The exercise asks for every line of the data to be reproduced exactly.
--- MATERIAL PROVIDED ---
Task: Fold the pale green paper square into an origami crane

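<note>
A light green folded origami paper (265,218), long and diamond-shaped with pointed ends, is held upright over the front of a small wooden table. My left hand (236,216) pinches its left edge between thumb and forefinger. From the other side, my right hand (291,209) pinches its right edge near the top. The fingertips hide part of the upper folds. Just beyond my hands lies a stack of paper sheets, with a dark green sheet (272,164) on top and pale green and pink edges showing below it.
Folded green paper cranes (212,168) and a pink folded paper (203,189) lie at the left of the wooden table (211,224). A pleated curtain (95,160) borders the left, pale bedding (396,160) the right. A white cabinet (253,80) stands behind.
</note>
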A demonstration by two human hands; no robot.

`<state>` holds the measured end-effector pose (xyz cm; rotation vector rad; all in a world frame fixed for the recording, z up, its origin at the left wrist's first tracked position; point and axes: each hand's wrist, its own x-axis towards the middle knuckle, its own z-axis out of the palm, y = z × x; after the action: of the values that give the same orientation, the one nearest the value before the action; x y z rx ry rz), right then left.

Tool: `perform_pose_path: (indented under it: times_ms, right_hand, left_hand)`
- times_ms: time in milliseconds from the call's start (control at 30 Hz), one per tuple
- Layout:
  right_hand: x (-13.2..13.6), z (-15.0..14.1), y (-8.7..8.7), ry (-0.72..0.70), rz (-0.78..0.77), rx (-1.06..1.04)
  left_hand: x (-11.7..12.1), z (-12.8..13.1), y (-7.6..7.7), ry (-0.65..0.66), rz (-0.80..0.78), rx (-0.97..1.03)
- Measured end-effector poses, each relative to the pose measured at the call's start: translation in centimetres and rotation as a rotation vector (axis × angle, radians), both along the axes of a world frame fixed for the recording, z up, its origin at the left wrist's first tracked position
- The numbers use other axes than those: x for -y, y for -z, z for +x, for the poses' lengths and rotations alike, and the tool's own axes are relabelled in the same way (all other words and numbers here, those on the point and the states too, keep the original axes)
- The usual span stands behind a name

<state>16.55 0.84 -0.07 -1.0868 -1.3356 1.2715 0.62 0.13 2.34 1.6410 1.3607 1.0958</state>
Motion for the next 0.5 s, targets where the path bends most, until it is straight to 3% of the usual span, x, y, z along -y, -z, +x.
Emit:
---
### SOLUTION TO THE PROBLEM:
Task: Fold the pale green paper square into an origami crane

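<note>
A light green folded origami paper (265,218), long and diamond-shaped with pointed ends, is held upright over the front of a small wooden table. My left hand (236,216) pinches its left edge between thumb and forefinger. From the other side, my right hand (291,209) pinches its right edge near the top. The fingertips hide part of the upper folds. Just beyond my hands lies a stack of paper sheets, with a dark green sheet (272,164) on top and pale green and pink edges showing below it.
Folded green paper cranes (212,168) and a pink folded paper (203,189) lie at the left of the wooden table (211,224). A pleated curtain (95,160) borders the left, pale bedding (396,160) the right. A white cabinet (253,80) stands behind.
</note>
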A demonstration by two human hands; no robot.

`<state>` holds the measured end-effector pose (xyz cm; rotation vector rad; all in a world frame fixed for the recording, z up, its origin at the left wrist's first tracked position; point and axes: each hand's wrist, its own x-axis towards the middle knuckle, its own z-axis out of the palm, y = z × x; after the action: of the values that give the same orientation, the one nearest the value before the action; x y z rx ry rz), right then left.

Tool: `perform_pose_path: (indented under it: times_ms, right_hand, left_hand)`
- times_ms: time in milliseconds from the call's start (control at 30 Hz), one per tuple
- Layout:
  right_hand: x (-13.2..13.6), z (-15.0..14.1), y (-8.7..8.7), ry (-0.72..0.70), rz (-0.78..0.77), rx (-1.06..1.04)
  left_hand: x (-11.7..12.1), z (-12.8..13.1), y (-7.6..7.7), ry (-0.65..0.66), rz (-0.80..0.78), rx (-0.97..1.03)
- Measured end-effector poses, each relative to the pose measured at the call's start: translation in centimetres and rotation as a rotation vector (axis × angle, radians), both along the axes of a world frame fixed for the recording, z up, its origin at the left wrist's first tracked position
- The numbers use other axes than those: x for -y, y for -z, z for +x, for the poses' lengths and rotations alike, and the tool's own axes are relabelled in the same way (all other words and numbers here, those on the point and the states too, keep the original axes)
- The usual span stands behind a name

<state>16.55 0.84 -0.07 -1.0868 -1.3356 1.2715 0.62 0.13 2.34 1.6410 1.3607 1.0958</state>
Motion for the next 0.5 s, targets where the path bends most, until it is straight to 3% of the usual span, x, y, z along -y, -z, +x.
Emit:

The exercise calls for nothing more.